Lithuania: New book prompts soul-searching about Holocaust-era complicity


Via JTA:
As the author of a best-seller that deals with female sexuality after 50, the Lithuanian novelist Ruta Vanagaite is used to embarrassing questions from journalists about her private life.

But even she was astonished when a reporter for a popular television station demanded to see her birth certificate to ascertain the veracity of claims that she is Jewish.

The question came during an interview about Vanagaite’s latest book, “Musiskiai” (“Our People”), a travelogue about the Holocaust consisting of interviews with witnesses to the atrocities perpetrated by Lithuanians against their Jewish neighbors.

The book’s publication last month has triggered the first major public debate in Lithuania about local Lithuanians’ complicity in the genocide of the Jews. It currently tops the best-seller list of the Pegasas chain of bookstores and has prompted officials to promise to publish this year the names of 1,000 Holocaust perpetrators they have been keeping under wraps for years.

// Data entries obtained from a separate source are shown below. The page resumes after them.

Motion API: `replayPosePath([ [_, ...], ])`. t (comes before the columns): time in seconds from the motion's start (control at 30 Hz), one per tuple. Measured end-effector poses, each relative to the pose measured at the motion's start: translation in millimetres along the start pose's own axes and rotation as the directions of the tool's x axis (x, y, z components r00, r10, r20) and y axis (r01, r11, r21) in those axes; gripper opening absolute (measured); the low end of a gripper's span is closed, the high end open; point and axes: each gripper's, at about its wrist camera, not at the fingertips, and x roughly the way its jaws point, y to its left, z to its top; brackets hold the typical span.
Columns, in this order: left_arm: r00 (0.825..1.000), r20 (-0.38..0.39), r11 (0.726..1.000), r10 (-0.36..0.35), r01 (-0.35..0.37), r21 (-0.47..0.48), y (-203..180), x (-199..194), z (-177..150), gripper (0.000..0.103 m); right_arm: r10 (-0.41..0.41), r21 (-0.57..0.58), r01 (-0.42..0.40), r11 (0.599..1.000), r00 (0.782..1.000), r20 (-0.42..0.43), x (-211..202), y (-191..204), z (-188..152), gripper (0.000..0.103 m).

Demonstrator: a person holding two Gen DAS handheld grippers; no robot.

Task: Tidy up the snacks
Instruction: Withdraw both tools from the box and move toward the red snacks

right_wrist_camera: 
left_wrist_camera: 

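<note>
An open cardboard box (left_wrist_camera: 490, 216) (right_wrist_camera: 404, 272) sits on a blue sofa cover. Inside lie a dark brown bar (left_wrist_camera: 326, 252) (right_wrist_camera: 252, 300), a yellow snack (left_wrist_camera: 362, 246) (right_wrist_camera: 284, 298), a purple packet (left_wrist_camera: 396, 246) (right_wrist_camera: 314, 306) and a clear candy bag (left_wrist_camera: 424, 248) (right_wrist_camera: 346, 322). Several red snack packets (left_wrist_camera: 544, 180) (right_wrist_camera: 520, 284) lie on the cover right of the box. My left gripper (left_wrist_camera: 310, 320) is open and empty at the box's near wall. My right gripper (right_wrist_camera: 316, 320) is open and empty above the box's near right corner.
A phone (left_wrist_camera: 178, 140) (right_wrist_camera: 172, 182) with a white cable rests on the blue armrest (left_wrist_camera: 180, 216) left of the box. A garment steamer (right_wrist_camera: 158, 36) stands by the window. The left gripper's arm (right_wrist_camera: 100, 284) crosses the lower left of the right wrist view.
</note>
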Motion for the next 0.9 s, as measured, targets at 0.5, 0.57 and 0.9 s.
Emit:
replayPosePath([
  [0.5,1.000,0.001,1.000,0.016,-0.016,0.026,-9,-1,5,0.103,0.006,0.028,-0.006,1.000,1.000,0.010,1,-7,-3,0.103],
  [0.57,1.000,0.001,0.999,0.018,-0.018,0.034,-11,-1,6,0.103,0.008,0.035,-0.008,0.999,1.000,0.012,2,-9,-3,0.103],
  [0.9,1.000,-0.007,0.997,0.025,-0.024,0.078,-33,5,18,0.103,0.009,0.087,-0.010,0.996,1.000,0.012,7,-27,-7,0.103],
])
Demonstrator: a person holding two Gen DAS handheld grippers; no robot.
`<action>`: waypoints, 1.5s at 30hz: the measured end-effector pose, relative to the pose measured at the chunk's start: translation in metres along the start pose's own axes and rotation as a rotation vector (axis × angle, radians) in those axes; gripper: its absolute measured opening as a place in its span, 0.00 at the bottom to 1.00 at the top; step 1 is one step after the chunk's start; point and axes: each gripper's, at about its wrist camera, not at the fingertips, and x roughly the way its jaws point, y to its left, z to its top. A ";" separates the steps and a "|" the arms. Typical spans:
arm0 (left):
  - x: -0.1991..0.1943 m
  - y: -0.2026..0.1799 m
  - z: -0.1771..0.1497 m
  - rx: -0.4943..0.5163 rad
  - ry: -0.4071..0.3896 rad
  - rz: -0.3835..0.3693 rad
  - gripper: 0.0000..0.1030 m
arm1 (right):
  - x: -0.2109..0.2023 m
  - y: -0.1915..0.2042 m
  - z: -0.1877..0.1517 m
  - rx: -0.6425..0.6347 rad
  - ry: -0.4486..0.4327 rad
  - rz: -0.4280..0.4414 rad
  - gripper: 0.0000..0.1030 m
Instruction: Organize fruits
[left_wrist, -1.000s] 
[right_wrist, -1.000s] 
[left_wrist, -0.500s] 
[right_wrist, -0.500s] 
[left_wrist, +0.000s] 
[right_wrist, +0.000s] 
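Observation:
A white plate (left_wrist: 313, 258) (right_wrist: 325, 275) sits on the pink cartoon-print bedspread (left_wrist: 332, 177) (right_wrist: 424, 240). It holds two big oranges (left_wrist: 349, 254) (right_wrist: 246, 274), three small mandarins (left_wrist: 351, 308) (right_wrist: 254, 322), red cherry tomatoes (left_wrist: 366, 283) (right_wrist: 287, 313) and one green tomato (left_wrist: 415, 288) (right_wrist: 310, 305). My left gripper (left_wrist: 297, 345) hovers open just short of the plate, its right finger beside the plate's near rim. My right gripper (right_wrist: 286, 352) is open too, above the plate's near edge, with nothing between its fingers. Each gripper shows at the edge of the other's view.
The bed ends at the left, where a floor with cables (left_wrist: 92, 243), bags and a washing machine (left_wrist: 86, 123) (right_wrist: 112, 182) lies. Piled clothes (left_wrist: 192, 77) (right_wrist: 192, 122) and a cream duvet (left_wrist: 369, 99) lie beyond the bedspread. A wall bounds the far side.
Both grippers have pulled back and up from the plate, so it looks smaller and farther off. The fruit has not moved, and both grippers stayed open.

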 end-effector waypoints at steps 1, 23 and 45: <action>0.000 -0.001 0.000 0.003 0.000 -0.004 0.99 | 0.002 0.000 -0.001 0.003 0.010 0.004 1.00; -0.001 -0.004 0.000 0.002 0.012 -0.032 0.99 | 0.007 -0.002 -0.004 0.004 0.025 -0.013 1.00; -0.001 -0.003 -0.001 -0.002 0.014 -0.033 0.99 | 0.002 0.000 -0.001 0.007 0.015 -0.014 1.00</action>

READ: In Lithuania, Yiddish teacher becomes unlikely bulwark against far right

Vanagaite, who is 61 and not Jewish, visited killing fields in Lithuania and Belarus to research the book, which she co-authored with Efraim Zuroff, the renowned Nazi hunter and director of the Simon Wiesenthal Center’s Israel office. Though she found the journalist’s request to see her birth certificate unsettling, she complied anyway.

“I know where it’s coming from,” Vanagaite told JTA. “Lithuanian involvement in the Holocaust is such a taboo that being a Jew or a Russian spy are the only explanations for wanting to talk about it.”

But that is beginning to change thanks to Vanagaite’s book.